**WHAT IS NEEDED:** Reproduce the data that follows character for character, but omit its pictures.

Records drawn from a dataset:
>>>

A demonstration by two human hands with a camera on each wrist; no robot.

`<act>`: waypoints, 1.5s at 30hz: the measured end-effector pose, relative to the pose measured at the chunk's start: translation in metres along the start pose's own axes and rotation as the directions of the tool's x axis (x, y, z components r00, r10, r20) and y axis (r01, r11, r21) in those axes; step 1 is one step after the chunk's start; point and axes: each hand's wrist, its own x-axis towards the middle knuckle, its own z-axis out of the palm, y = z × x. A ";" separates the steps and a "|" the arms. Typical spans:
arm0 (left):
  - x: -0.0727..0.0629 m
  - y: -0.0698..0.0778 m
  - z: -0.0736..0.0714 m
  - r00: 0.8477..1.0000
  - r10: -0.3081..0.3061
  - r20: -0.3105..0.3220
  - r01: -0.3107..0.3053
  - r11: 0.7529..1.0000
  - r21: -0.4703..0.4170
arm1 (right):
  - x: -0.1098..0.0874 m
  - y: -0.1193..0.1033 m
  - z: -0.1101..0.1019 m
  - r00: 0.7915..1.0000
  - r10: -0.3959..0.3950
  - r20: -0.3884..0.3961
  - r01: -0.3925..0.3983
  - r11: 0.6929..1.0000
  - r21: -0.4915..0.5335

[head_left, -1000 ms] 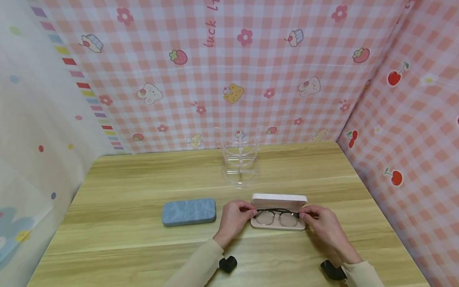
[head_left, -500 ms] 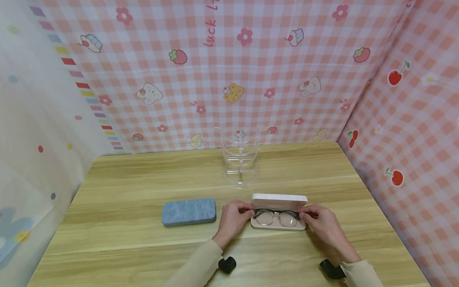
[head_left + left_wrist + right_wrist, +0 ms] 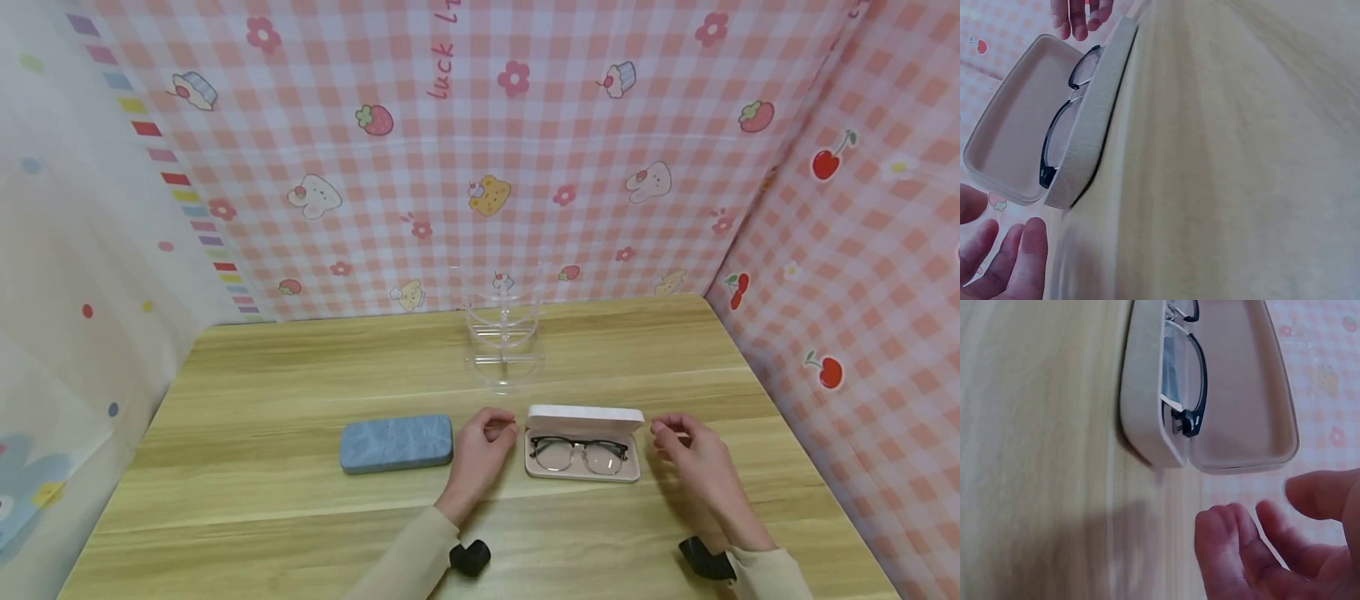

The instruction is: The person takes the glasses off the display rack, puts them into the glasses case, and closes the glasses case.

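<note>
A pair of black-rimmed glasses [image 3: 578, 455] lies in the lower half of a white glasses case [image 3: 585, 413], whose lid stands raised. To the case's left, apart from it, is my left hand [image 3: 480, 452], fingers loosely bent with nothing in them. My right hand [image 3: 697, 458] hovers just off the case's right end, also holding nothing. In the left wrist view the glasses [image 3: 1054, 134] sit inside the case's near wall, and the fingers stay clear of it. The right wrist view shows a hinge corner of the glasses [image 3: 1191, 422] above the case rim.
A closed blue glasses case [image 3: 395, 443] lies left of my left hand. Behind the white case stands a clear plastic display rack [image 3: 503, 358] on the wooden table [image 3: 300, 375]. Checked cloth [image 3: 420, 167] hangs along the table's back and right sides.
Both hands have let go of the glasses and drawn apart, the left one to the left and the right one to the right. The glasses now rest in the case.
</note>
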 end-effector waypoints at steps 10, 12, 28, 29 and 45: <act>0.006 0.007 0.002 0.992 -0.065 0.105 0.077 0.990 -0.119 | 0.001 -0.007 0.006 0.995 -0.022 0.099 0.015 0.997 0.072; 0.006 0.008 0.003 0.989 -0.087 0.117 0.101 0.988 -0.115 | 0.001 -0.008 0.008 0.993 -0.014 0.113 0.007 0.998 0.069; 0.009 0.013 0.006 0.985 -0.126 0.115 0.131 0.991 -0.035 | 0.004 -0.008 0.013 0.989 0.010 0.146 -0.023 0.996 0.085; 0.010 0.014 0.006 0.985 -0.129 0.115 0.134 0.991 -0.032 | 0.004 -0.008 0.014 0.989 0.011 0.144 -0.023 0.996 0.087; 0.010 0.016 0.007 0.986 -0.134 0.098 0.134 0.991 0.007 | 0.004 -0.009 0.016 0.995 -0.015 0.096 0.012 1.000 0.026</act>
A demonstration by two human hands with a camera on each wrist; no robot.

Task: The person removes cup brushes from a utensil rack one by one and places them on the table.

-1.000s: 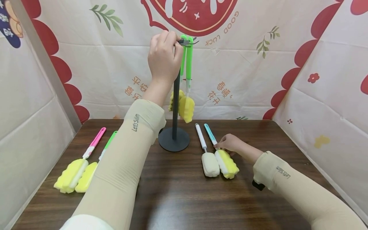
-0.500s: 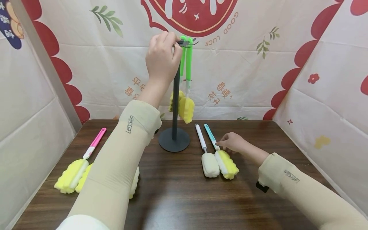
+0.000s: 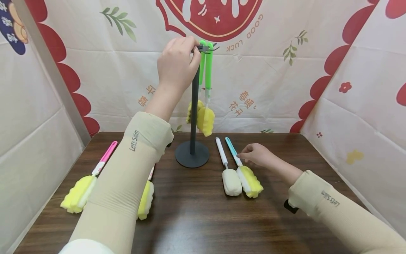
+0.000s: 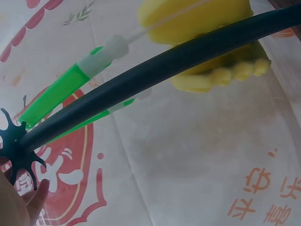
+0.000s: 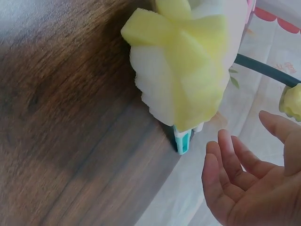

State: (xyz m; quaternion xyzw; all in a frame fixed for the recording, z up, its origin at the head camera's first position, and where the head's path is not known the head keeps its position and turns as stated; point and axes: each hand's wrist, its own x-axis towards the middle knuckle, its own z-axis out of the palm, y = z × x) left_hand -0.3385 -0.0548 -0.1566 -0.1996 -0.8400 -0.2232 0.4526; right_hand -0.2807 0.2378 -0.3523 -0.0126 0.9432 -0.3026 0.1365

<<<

**ANSWER:**
A demonstration by two human hands with a camera on each wrist; no robot.

`<act>`: waypoints, 1.5s at 30hz: the measured end-effector pose, relative to the pose measured at the chunk's start: translation in metres along the start pose's own axes and rotation as the directions of the tool's x axis (x, y, z components r00, r10, r20) and y axis (r01, r11, r21) in those axes; step 1 is one step after the chunk's start; point and axes: each hand's wrist, its own x-axis towards the middle knuckle, its own z-axis out of the palm, y = z × x. A ";" separates the steps and a "|" the arms. Typical spans:
arm0 (left):
  - x: -0.0727..0.0629 m
  - y: -0.0698..0.0778 m
  - z: -0.0736..0.0714 m
  - r00: 0.8477..1.0000
  - r10: -0.3081..0.3061
  - r20: -0.3105..0.3220
  - r01: -0.3107..0.3053
  - r11: 0.7529..1.0000
  - r21: -0.4703..0.4170
arm1 (right):
  - x: -0.1098..0.0874 m
  - y: -0.1193..0.1033 m
  - z: -0.1101..0.1019 m
  - r00: 0.7915..1.0000
  - r10: -0.3959..0.3950
  - r20: -0.3884..0.3961
  - r01: -0.3925..0.3983
  - r11: 0.6929..1.0000
  - r21: -0.4915..0.5335

[head_left, -1000 ms] 
[head_left, -500 ms] 
[head_left + left_wrist + right_wrist, +0 ms] 

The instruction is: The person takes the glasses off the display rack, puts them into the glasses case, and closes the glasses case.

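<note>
A pair of black-rimmed glasses [image 3: 578, 455] lies in the lower half of a white glasses case [image 3: 585, 413], whose lid stands raised. To the case's left, apart from it, is my left hand [image 3: 480, 452], fingers loosely bent with nothing in them. My right hand [image 3: 697, 458] hovers just off the case's right end, also holding nothing. In the left wrist view the glasses [image 3: 1054, 134] sit inside the case's near wall, and the fingers stay clear of it. The right wrist view shows a hinge corner of the glasses [image 3: 1191, 422] above the case rim.
A closed blue glasses case [image 3: 395, 443] lies left of my left hand. Behind the white case stands a clear plastic display rack [image 3: 503, 358] on the wooden table [image 3: 300, 375]. Checked cloth [image 3: 420, 167] hangs along the table's back and right sides.
Both hands have let go of the glasses and drawn apart, the left one to the left and the right one to the right. The glasses now rest in the case.
</note>
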 end-effector waypoints at steps 10, 12, 28, 29 and 45: <act>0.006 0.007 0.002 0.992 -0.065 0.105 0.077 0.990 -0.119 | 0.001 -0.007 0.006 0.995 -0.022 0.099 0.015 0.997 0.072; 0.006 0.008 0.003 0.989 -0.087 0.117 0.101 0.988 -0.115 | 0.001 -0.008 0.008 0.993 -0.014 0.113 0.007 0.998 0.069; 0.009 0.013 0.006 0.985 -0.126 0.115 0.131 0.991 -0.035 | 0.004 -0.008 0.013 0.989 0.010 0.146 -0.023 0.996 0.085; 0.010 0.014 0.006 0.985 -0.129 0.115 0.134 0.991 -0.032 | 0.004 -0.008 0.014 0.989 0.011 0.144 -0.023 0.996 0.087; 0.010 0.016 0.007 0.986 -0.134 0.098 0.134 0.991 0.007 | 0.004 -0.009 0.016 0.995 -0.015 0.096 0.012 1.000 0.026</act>
A demonstration by two human hands with a camera on each wrist; no robot.

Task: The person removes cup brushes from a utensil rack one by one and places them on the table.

-1.000s: 
-0.500s: 
+0.000s: 
+0.000s: 
+0.000s: 

State: (xyz m; quaternion xyzw; all in a frame fixed for the recording, z up, its origin at the head camera's first position, and where the head's path is not known the head keeps its position and turns as stated; point and axes: each hand's wrist, its own x-axis towards the middle knuckle, its own z-axis out of the palm, y = z × x) left_hand -0.3385 -0.0548 -0.1566 -0.1996 -0.8400 -0.2232 0.4526; right_hand -0.2807 0.2378 -0.3523 -0.0126 0.9432 -0.3026 0.1365

The answer to this exercise has been written out completely.